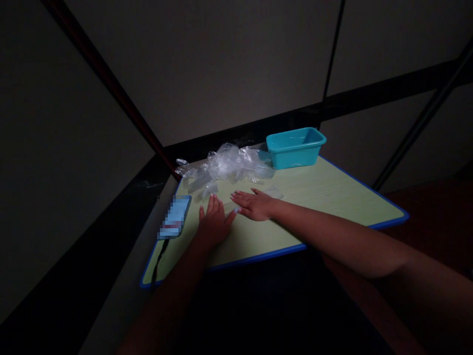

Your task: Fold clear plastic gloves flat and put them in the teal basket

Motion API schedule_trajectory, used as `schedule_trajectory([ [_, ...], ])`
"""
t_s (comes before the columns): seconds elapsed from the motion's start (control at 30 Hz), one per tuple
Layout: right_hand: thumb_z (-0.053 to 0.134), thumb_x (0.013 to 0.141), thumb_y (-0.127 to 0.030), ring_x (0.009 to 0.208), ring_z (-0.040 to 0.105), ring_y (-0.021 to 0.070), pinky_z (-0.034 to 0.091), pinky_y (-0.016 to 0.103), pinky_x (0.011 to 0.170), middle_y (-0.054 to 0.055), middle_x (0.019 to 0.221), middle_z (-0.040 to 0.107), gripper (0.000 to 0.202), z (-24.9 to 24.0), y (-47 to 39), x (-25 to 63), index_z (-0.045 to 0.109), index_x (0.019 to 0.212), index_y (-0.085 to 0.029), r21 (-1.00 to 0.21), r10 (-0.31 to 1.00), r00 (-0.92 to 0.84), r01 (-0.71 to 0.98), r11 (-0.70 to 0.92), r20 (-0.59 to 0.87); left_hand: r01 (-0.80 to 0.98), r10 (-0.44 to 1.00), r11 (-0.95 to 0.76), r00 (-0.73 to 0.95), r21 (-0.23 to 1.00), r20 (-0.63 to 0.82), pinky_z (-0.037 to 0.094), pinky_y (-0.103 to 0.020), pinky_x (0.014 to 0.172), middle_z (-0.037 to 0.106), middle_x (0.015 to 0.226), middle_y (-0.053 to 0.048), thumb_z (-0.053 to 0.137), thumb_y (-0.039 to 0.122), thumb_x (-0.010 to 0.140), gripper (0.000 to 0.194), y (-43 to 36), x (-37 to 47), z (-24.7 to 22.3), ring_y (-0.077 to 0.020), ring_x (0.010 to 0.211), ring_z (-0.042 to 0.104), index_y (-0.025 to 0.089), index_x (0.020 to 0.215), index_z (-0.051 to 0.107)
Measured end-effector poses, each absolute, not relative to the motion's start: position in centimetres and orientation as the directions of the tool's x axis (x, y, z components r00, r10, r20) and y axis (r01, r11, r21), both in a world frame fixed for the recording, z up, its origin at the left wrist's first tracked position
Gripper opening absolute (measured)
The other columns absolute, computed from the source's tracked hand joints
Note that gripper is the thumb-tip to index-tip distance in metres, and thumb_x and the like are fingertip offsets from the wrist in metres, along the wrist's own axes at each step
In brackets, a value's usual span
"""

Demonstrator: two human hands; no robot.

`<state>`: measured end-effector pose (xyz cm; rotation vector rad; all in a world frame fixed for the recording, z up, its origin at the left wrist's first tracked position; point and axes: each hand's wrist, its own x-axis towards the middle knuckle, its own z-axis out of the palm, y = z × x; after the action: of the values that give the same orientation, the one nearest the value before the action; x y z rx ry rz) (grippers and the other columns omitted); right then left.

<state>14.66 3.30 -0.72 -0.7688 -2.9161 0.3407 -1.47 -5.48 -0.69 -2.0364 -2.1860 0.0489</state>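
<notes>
My left hand (215,219) rests low over the tabletop with its fingers spread, palm down. Beside it, my right hand (256,204) lies flat with fingers stretched out to the left, close to the left thumb. A thin clear plastic sheet (276,192) shows beyond the right hand's wrist and seems to run under that hand; whether it is a bag or a glove I cannot tell. Just past my fingertips is a loose heap of crumpled clear plastic (231,162). Neither hand visibly grasps anything.
A turquoise plastic basket (295,154) stands at the back right of the pale table (332,192), which has a blue edge. At the left edge lies a phone-like device (175,217), partly blurred, with a dark strap or cable (158,261). Wall panels close off the far side.
</notes>
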Motion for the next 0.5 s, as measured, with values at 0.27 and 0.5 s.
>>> schedule_trajectory([
  [0.27,0.022,0.095,-0.042,0.138,0.015,0.0213,0.013,0.053,0.109,0.006,0.15,0.019,0.055,-0.5,3.2,14.66,0.025,0.144,-0.019,-0.238,0.506,-0.862,0.487,0.84,0.024,0.975,0.984,0.179,-0.175,-0.129,0.039,0.02,-0.049,0.108,0.018,0.148,-0.025,0.017,0.055,0.091,0.076,-5.5,-2.36,-1.03,-0.029,0.139,0.01,-0.004,0.138,0.029],
  [0.5,0.022,0.095,-0.042,0.138,0.016,0.0207,0.01,0.051,0.11,0.006,0.15,0.02,0.054,-0.79,3.55,14.69,0.024,0.144,-0.021,-0.252,0.488,-0.872,0.463,0.85,0.045,0.972,0.981,0.193,-0.193,-0.133,0.012,0.022,-0.047,0.107,0.019,0.148,-0.024,0.016,0.053,0.091,0.075,-5.31,-2.48,-1.3,-0.0288,0.139,0.01,-0.004,0.139,0.027],
])
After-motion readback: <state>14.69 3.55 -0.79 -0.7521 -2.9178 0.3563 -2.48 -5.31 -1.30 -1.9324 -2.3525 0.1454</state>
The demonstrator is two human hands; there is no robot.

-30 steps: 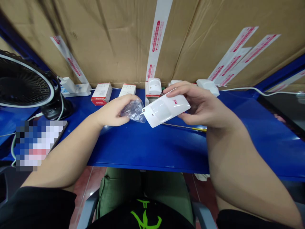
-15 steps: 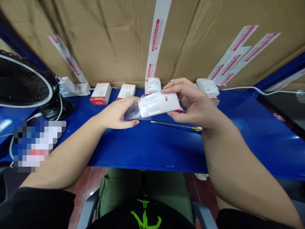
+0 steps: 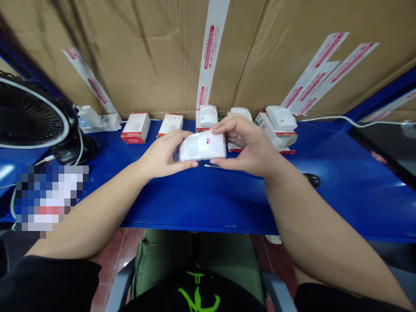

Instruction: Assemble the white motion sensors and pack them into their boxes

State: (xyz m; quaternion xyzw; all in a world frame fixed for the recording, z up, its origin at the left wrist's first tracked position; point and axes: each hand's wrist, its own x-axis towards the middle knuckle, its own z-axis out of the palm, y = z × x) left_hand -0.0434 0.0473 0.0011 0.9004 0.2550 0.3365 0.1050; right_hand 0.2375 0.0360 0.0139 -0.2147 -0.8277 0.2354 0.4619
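Head view: the white device (image 3: 208, 149) has slid deeper into the clear bag (image 3: 176, 153); left hand (image 3: 160, 155) fingers pinch the bagged end, right hand (image 3: 255, 147) fingers the other.

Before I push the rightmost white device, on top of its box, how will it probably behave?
The white device looks stiff: its shell keeps a clean curve. Its smooth surface may feel slippery. Raised on the box, it could slide off or tip.
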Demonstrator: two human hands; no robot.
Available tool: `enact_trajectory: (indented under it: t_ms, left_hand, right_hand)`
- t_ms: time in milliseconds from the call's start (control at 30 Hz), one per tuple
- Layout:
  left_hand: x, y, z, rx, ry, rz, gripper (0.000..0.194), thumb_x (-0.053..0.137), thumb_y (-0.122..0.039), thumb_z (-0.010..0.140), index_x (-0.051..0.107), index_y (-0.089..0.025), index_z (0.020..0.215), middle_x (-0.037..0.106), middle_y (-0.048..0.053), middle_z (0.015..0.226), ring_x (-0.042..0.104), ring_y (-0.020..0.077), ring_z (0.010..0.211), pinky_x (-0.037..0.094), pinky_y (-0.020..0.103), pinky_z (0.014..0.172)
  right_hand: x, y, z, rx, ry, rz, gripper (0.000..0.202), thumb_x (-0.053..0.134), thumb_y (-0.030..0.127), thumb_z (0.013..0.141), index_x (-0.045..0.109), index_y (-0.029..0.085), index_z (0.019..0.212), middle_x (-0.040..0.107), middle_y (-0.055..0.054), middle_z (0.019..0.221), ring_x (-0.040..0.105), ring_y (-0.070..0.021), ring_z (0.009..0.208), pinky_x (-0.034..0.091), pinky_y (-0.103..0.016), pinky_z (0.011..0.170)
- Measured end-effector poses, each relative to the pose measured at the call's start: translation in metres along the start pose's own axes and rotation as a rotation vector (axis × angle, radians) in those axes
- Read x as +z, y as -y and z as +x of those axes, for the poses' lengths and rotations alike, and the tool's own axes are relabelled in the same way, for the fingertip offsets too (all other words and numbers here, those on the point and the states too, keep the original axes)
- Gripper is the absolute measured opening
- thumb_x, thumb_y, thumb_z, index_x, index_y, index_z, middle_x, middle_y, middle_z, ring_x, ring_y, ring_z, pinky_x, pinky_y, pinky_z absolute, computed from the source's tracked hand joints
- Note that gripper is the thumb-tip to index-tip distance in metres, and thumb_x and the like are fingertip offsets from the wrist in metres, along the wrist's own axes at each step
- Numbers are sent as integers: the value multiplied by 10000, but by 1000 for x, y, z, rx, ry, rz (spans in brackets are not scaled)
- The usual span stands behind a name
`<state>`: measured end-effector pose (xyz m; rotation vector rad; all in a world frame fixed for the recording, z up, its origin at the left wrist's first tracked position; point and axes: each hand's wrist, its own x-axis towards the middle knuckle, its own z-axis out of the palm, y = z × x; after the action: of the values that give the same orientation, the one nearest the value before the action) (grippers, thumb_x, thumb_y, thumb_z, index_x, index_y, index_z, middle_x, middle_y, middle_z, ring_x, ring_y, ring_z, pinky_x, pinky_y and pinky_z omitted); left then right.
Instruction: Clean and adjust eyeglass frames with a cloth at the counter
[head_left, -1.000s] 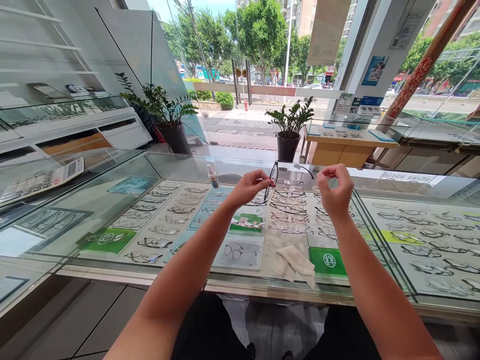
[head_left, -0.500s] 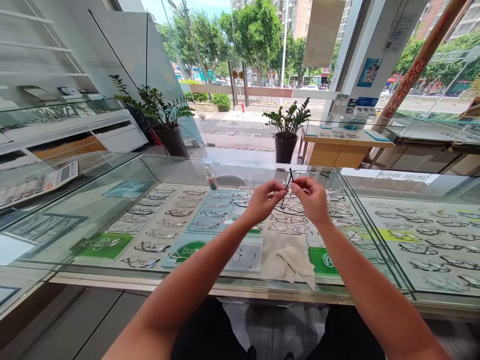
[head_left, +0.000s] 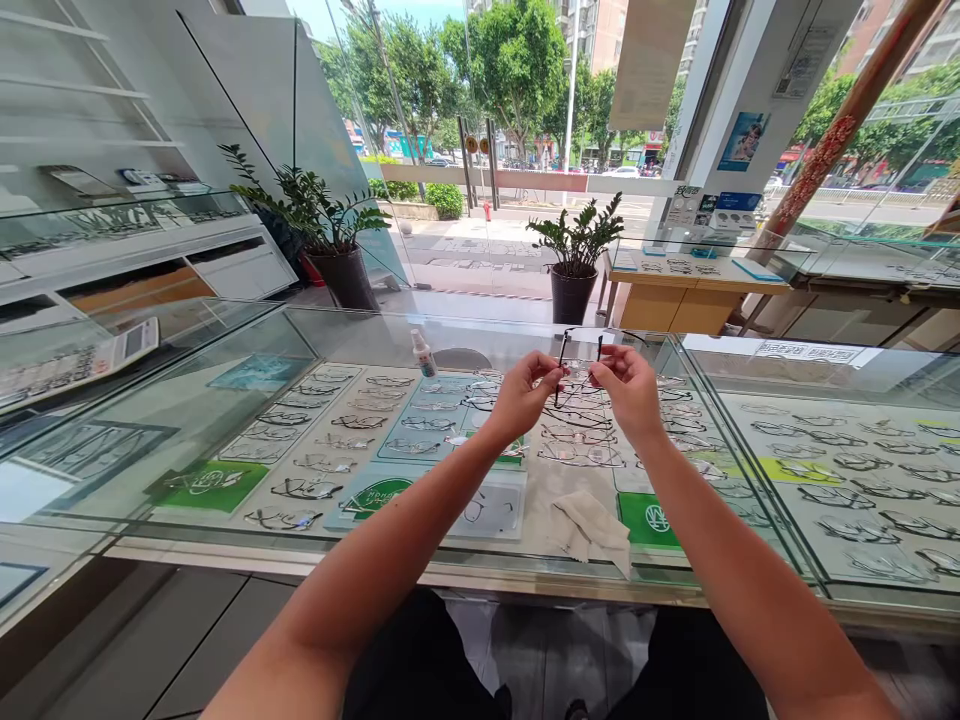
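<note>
A pair of dark thin-framed eyeglasses [head_left: 563,348] is held up above the glass counter, with its two temple arms apart and their dark tips pointing upward. My left hand [head_left: 527,397] pinches the left temple arm between thumb and fingers. On the other side, my right hand [head_left: 630,395] grips the right temple arm in the same way. The lenses are hard to make out against the frames behind them. Below my hands, a crumpled beige cloth [head_left: 589,530] lies on the glass near the front edge.
The glass display counter [head_left: 480,585] holds rows of eyeglass frames [head_left: 577,455] and green cards [head_left: 651,520]. A small white spray bottle [head_left: 422,353] stands beyond my left hand. A calculator [head_left: 131,345] sits at the left. Potted plants [head_left: 574,290] stand behind the counter.
My hands have moved slightly apart. The temple arms, close together and crossing before, are now spread with a gap between their tips.
</note>
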<state>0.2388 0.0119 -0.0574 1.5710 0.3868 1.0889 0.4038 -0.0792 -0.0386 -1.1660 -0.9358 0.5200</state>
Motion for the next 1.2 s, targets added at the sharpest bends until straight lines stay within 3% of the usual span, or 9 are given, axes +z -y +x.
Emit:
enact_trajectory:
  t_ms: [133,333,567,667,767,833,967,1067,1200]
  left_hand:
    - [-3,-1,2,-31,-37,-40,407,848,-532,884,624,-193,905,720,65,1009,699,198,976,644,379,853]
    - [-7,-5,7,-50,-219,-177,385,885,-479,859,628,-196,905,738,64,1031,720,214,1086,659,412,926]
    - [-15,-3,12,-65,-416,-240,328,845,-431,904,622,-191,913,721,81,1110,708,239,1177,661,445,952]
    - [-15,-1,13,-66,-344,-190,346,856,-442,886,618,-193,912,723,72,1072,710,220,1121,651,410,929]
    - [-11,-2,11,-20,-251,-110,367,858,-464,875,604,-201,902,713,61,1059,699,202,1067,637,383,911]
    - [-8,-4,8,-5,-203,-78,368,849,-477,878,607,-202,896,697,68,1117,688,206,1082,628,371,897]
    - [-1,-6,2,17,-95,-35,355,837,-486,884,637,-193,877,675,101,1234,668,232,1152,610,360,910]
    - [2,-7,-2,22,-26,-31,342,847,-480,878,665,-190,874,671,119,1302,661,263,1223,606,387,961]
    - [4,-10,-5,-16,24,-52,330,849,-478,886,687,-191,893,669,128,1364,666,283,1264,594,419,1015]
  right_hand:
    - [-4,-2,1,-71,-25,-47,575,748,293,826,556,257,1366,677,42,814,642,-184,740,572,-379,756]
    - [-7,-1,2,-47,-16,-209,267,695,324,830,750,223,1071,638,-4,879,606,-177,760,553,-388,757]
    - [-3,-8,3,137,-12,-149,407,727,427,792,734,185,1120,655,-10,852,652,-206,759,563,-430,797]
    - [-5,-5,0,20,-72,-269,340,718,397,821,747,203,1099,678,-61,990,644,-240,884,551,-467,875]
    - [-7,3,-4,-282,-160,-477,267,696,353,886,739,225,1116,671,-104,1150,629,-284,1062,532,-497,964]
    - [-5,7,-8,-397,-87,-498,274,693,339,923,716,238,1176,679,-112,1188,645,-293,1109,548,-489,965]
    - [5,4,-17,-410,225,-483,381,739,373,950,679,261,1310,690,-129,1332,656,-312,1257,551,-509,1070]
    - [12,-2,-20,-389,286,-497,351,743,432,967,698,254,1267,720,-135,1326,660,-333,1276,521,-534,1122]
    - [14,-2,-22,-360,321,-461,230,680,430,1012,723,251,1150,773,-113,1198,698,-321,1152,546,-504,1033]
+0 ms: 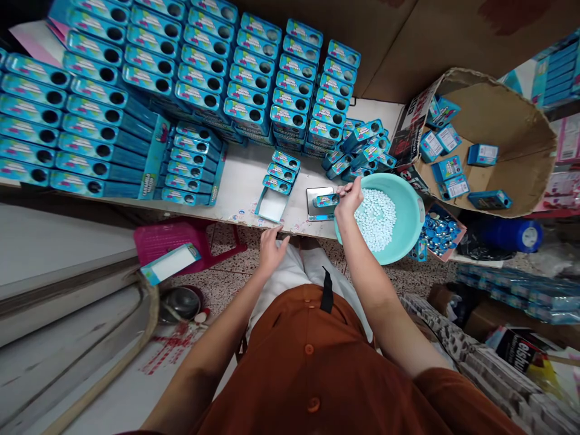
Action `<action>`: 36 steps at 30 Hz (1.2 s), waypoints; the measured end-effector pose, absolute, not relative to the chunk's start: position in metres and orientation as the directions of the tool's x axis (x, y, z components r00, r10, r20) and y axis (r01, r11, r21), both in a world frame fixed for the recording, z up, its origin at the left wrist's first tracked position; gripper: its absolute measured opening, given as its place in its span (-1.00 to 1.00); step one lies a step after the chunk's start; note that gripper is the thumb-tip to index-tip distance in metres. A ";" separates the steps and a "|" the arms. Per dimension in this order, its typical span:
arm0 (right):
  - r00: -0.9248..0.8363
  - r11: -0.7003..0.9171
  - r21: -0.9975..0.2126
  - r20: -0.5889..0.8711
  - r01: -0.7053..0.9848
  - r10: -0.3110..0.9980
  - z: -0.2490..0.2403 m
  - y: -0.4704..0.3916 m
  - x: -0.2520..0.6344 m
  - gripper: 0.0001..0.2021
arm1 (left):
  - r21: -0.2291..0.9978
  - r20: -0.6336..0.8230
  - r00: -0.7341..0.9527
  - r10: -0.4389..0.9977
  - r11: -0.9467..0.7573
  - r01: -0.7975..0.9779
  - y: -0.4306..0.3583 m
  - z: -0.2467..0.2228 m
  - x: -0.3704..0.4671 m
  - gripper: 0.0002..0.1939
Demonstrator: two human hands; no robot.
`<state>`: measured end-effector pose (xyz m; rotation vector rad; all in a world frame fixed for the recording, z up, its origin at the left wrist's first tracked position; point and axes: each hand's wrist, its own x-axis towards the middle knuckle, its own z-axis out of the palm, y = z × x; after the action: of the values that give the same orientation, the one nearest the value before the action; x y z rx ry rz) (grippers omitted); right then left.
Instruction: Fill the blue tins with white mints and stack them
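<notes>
- The person's left hand (272, 251) is at the front edge of the bench (235, 187), just below the shallow tray (272, 205); its thumb stands apart from the fingers, and nothing shows in its grasp.
- The right hand (351, 196) reaches over the left rim of the turquoise bowl (410, 223), with its fingers at the right end of a small blue tin (326, 200). The fingertips are partly hidden, so whether they are clamped on the tin cannot be told.
- That tin lies across the scale (313, 209), which sits near the bench's front edge, between the tray and the bowl.
- The bowl stands right of the scale and reaches past the front edge; small white pellets (376, 220) are heaped in its left part.
- The tray holds a short row of tins (280, 174) in its back part, while its front part shows bare white.
- Tall stacks of blue tins (247, 90) line the back of the bench and its left side.
- A loose pile of tins (367, 148) lies behind the bowl.
- Right of that pile, a large cardboard box (507, 133) holds scattered tins.
- A smaller box (453, 238) beside the bowl holds what appear to be blue and silver caps (437, 232).
- Left of the person, a pink stool (158, 238) bears another tray (170, 264).
</notes>
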<state>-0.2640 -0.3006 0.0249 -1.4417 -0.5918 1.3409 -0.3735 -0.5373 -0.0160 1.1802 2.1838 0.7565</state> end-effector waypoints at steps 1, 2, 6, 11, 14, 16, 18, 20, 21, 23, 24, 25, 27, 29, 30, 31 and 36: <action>0.262 -0.346 -0.894 -0.420 -0.283 0.869 0.026 -0.301 -0.265 -0.51 | 0.692 -0.192 -0.470 0.861 0.459 0.557 -0.537 -0.015 -0.373 -0.65; 0.270 -0.354 -0.891 -0.428 -0.283 0.863 0.027 -0.300 -0.266 -0.51 | 0.693 -0.192 -0.470 0.862 0.458 0.557 -0.537 -0.015 -0.373 -0.65; 0.271 -0.409 -0.865 -0.484 -0.290 0.832 0.035 -0.298 -0.263 -0.51 | 0.689 -0.190 -0.476 0.859 0.462 0.558 -0.538 -0.016 -0.374 -0.66; 0.258 -0.413 -0.829 -0.522 -0.377 0.813 0.044 -0.294 -0.246 -0.53 | 0.688 -0.186 -0.476 0.860 0.460 0.561 -0.539 -0.016 -0.376 -0.66; 0.272 -0.428 -0.813 -0.549 -0.395 0.790 0.044 -0.294 -0.236 -0.53 | 0.695 -0.187 -0.469 0.863 0.454 0.558 -0.539 -0.015 -0.376 -0.65; 0.280 -0.431 -0.811 -0.554 -0.396 0.784 0.043 -0.296 -0.232 -0.53 | 0.697 -0.192 -0.462 0.866 0.452 0.557 -0.537 -0.016 -0.376 -0.66; 0.277 -0.429 -0.808 -0.554 -0.403 0.785 0.042 -0.297 -0.230 -0.53 | 0.699 -0.191 -0.453 0.871 0.444 0.560 -0.535 -0.017 -0.375 -0.65; 0.270 -0.429 -0.801 -0.560 -0.418 0.783 0.041 -0.299 -0.231 -0.53 | 0.702 -0.181 -0.444 0.878 0.432 0.567 -0.534 -0.019 -0.375 -0.65; 0.262 -0.434 -0.795 -0.566 -0.424 0.782 0.041 -0.300 -0.232 -0.54 | 0.703 -0.175 -0.440 0.881 0.425 0.570 -0.533 -0.021 -0.375 -0.65; 0.242 -0.448 -0.783 -0.579 -0.433 0.778 0.041 -0.300 -0.234 -0.55 | 0.704 -0.165 -0.437 0.884 0.416 0.575 -0.533 -0.021 -0.375 -0.65; 0.232 -0.455 -0.776 -0.586 -0.436 0.777 0.042 -0.300 -0.236 -0.56 | 0.703 -0.163 -0.437 0.885 0.415 0.577 -0.533 -0.021 -0.375 -0.66; 0.225 -0.464 -0.770 -0.594 -0.439 0.772 0.043 -0.300 -0.237 -0.56 | 0.700 -0.162 -0.437 0.885 0.415 0.581 -0.532 -0.019 -0.375 -0.66; 0.220 -0.475 -0.760 -0.606 -0.444 0.764 0.045 -0.299 -0.238 -0.56 | 0.694 -0.154 -0.430 0.890 0.407 0.594 -0.527 -0.012 -0.373 -0.66; 0.223 -0.477 -0.759 -0.609 -0.443 0.761 0.046 -0.299 -0.237 -0.56 | 0.694 -0.131 -0.400 0.907 0.372 0.616 -0.513 0.000 -0.367 -0.65; 0.228 -0.477 -0.763 -0.607 -0.436 0.761 0.046 -0.300 -0.234 -0.56 | 0.696 -0.112 -0.372 0.921 0.340 0.633 -0.501 0.006 -0.363 -0.63; 0.236 -0.476 -0.768 -0.604 -0.428 0.762 0.046 -0.301 -0.231 -0.56 | 0.696 -0.091 -0.338 0.937 0.303 0.651 -0.488 0.012 -0.357 -0.60; 0.273 -0.499 -0.781 -0.608 -0.375 0.745 0.046 -0.318 -0.197 -0.59 | 0.610 -0.019 -0.154 0.988 0.133 0.781 -0.403 0.024 -0.326 -0.34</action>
<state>-0.1971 -0.3183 0.0464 -1.5579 -0.3538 1.4283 -0.3258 -0.4026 0.0241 1.7002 1.9979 0.6620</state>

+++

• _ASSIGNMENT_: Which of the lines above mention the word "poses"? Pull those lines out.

• _TASK SOLUTION_:
Measured end-effector poses, each absolute, not relative to the motion's start: position in centimetres and orientation as the directions of the tool's x axis (x, y, z components r00, r10, r20) and y axis (r01, r11, r21), both in a world frame fixed for the recording, z up, its origin at the left wrist's first tracked position
- Measured end-effector poses, each relative to the pose measured at the call's start: translation in metres along the start pose's own axes and rotation as a rotation vector (axis × angle, radians) in those axes
- Read x as +z, y as -y and z as +x of those axes, for the poses' lengths and rotations alike, and the tool's own axes are relabelled in the same way, for the fingertip offsets too (all other words and numbers here, those on the point and the states too, keep the original axes)

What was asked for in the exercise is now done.